1991. In der Zeitrechnung der Qualitätssicherung das
Jahr 4 nach der ersten Veröffentlichung der ISO 9001. Große Betriebe
fordern von Ihren Lieferanten die Einführung eines entsprechenden
Qualitätsmanagementsystems. Kleine Betriebe stehen vor der
Herausforderung, diese Systeme zu verstehen, umzusetzen und zu leben.
Im Kreis der mittelständischen thermischen Spritzbetriebe ist es wie in
allen anderen Branchen: kein Lieferant fordert die ISO 9001 aktuell, es
ist eher das Damoklesschwert der Erwartung, dass die
Qualitätsmanagementmaßnahmen der Automobilindustrie über kurz oder lang
in die Niederungen des Maschinenbaus hinüberschwappen werden. Ein
Bauchgefühl, dass das, was da kommen wird, schwierig sein wird, Geld
kosten wird, und vor dem Bewusstsein, dass man ja ohnehin immer nur
beste Qualität liefert, als völlig überflüssig erscheint. Und außerdem
kommt bei einem zertifizierten Betrieb keine einzige bessere
Beschichtung heraus als vorher!
Kaum ein Inhaber oder Geschäftsführer eines kleinen thermischen
Spritzbetriebes erkennt zu dem Zeitpunkt die Chancen, die sich hier
bieten, geschweige denn, dass man mit einer Investition auf Dauer eine
Menge Geld sparen und sogar durch die Verbesserung der
Unternehmensabläufe verdienen kann.
1991. Eins ist aber den "guten" thermischen Spritzern
klar: Auf dem Markt des thermischen Spritzens tummeln sich gefühlt zu
viele Scharlatane, Quacksalber, Alchimisten - kurz gesagt
"Garagenbetriebe", die schlechte Qualität liefern, die Preise kaputt
machen und den guten Ruf des thermischen Spritzens sowieso.
1992. Eine Handvoll weitblickender thermischer Spritzer
erkennt die Chance, mit einem auf das thermische Spritzen abgestimmten
Qualitätsmanagementsystem das Heft in die Hand zu nehmen.
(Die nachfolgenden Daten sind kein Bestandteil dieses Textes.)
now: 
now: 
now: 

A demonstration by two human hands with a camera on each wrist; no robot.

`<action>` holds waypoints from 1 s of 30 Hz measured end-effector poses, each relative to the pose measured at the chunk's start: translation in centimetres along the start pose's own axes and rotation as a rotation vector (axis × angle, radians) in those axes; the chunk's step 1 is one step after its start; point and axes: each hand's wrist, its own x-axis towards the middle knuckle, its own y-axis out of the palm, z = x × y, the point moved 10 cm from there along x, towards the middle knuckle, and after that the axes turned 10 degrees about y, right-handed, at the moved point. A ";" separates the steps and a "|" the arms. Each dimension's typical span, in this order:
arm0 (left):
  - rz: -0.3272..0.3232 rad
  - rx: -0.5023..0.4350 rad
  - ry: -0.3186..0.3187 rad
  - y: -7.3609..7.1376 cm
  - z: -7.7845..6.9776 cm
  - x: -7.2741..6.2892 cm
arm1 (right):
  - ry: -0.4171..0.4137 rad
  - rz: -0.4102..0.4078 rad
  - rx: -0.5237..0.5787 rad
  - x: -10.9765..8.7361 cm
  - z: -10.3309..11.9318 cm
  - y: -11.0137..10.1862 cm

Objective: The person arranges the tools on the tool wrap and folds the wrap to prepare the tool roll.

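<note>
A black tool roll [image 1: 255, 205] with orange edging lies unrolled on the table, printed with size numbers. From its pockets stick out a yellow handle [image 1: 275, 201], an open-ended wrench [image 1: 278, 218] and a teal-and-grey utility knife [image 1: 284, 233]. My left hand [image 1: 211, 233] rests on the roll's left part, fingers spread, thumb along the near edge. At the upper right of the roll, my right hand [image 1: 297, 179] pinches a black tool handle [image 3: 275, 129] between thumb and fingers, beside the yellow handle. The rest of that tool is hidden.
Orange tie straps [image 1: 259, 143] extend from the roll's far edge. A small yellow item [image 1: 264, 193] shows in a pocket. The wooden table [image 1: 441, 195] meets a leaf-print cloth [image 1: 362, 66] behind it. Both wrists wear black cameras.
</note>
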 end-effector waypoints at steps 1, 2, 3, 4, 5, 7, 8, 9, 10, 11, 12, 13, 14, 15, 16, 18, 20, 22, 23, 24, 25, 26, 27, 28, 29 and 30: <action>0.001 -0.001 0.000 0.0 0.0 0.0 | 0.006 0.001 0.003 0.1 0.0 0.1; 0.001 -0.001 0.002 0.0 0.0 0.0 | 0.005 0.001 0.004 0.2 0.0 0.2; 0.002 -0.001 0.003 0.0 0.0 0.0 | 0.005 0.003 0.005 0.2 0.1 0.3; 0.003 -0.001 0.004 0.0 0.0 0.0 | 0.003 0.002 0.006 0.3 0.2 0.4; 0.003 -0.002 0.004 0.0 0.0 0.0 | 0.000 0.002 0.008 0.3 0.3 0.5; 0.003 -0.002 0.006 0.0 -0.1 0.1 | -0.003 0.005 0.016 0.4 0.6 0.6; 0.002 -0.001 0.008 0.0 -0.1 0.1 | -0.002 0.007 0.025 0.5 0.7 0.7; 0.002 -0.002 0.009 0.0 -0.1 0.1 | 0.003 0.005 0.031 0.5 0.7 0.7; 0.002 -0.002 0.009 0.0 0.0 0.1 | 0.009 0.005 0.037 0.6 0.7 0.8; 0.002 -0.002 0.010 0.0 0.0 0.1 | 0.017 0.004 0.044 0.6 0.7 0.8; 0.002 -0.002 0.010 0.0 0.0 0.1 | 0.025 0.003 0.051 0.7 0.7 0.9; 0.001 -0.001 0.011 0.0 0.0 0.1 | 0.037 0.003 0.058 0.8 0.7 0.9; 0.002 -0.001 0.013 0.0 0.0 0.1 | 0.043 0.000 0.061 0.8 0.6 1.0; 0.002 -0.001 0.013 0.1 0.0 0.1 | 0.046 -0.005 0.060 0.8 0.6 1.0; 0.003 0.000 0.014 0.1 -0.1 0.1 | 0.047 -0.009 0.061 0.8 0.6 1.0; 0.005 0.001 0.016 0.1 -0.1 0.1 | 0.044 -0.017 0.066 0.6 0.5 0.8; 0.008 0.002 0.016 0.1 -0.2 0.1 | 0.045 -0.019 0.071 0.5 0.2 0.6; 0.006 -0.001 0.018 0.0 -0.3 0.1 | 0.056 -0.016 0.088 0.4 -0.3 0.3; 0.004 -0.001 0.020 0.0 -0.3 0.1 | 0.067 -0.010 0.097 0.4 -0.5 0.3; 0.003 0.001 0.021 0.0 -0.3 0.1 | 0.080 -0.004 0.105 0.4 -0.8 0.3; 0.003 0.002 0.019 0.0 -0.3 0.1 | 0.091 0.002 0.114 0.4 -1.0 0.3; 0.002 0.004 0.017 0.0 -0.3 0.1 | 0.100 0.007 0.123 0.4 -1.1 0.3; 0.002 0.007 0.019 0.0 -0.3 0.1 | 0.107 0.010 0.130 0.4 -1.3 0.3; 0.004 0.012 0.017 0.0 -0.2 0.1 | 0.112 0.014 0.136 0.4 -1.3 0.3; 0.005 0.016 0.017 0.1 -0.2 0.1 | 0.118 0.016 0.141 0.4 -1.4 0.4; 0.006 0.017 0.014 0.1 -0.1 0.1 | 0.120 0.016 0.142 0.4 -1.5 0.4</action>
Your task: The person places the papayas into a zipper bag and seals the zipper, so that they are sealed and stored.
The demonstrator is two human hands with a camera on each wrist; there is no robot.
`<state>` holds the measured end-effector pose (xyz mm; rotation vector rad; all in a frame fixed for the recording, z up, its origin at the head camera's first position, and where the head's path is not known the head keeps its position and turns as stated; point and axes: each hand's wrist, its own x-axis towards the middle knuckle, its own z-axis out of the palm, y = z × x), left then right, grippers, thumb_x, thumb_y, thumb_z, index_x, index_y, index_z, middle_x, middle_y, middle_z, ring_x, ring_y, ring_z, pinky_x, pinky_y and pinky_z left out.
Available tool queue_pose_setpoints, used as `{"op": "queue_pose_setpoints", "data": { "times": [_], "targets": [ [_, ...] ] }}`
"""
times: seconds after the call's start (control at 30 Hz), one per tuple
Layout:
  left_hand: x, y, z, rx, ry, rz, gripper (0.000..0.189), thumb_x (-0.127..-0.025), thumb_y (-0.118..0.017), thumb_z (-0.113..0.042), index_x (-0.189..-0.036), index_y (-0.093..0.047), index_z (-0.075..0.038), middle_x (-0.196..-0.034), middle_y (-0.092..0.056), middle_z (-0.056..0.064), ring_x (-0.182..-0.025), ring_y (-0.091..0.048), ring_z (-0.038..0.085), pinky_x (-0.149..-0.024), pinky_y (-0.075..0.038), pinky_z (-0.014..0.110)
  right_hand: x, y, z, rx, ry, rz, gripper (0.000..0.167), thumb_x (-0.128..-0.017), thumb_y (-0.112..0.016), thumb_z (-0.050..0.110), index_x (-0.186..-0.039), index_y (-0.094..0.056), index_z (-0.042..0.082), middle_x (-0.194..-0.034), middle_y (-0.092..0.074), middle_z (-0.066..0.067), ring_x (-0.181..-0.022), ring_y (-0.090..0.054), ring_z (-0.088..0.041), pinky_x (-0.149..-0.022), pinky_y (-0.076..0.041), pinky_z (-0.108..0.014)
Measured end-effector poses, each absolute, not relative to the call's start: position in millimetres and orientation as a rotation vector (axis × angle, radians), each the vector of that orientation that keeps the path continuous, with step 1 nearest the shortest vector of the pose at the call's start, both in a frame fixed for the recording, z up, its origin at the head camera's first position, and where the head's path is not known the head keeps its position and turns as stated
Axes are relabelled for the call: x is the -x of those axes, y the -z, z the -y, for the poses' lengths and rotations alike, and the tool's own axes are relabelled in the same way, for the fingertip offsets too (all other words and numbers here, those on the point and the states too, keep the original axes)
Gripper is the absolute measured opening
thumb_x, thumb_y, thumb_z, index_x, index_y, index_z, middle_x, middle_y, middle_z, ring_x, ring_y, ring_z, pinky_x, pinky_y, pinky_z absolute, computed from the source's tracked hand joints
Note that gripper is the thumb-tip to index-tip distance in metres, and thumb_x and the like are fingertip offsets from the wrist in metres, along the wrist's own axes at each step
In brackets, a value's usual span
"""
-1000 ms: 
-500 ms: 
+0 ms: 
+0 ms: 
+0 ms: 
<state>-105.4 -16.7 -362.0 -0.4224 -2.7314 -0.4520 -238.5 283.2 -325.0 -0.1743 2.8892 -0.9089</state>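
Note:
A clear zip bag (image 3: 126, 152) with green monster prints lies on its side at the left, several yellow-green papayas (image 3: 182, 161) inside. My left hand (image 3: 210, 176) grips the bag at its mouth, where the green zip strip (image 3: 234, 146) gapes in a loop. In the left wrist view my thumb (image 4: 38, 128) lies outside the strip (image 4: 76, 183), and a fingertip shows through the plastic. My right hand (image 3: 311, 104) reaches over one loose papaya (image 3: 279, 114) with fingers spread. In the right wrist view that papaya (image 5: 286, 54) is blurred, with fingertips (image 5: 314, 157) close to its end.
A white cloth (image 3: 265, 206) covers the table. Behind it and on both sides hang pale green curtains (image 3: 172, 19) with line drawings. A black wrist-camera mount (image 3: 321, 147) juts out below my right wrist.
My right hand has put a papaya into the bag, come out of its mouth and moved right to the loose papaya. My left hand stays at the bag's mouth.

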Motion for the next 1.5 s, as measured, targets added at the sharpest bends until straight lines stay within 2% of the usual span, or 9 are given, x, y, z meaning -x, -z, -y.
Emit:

Den Zwang die
ISO 9001 einführen zu müssen mit einem einmaligen, auf das thermische
Spritzen maßgeschneiderten QM-System nebst Musterhandbuch und
Handlungsanleitungen zu kombinieren und als werbewirksames
Alleinstellungsmerkmal anzubieten - welch' geniale Idee. Die
Beschränkung auf die Kernelemente der ISO 9001 verbunden mit
Mechanismen, die ein wirklich besseres Produkt versprechen. Dazu eine
starke Gemeinschaft mit Freunden statt Konkurrenten. Eine Vision, die
Antrieb zur Gründung der GTS war.
2012. In der Zeitrechnung des thermischen Spritzens das
Jahr 20 der GTS. Eine geniale Idee ist Selbstverständlichkeit geworden.
Das GTS QM-System ist der weltweit einmalige Qualitätsstandard des
thermischen Spritzens geworden. Die weitaus meisten GTS- Mitglieder
leben ihr QM-System und haben ihr Unternehmen und damit die Gemeinschaft
aller GTS Mitglieder nicht nur qualitativ nach vorne gebracht. Viele
haben das GTS QM-System um die zusätzlichen Bausteine zur vollständigen
ISO 9001 erweitert. Ein Wir-Gefühl ist entstanden und die Überzeugung,
dass wir eine Gemeinschaft sind, die das thermische Spritzen im Markt
bekannt gemacht und als hochwertiges Fertigungsverfahren etabliert und
abgesichert haben.
2012. In der Zeitrechnung der Qualitätssicherung das
Jahr 25 nach der Einführung der ISO 9001. Praktisch jedes Unternehmen
hat ein QM-System nach ISO 9001, ob zertifiziert oder nicht. Seltsam
wäre, wenn sich die Qualitätssicherung nicht weiterentwickelt hätte. Aus
den reinen Qualitätssicherungssystemen haben sich integrierte Systeme
entwickelt, die längst über die reine Qualität hinausgehen. Umwelt und
Sicherheit sind Themen, die zum einen gesetzlich fest geregelt sind, zum
anderen anerkannt Einfluss auf die Qualität haben. Auch hier sind Normen
und Systeme entstanden, die diese Themen abbilden - ISO 14001 im Bereich
der Umwelt, BS OHSAS 18001 im Bereich der Arbeitssicherheit und
Arbeitsmedizin.
2012. Im Fernsehen läuft ein kritisches Fernsehmagazin.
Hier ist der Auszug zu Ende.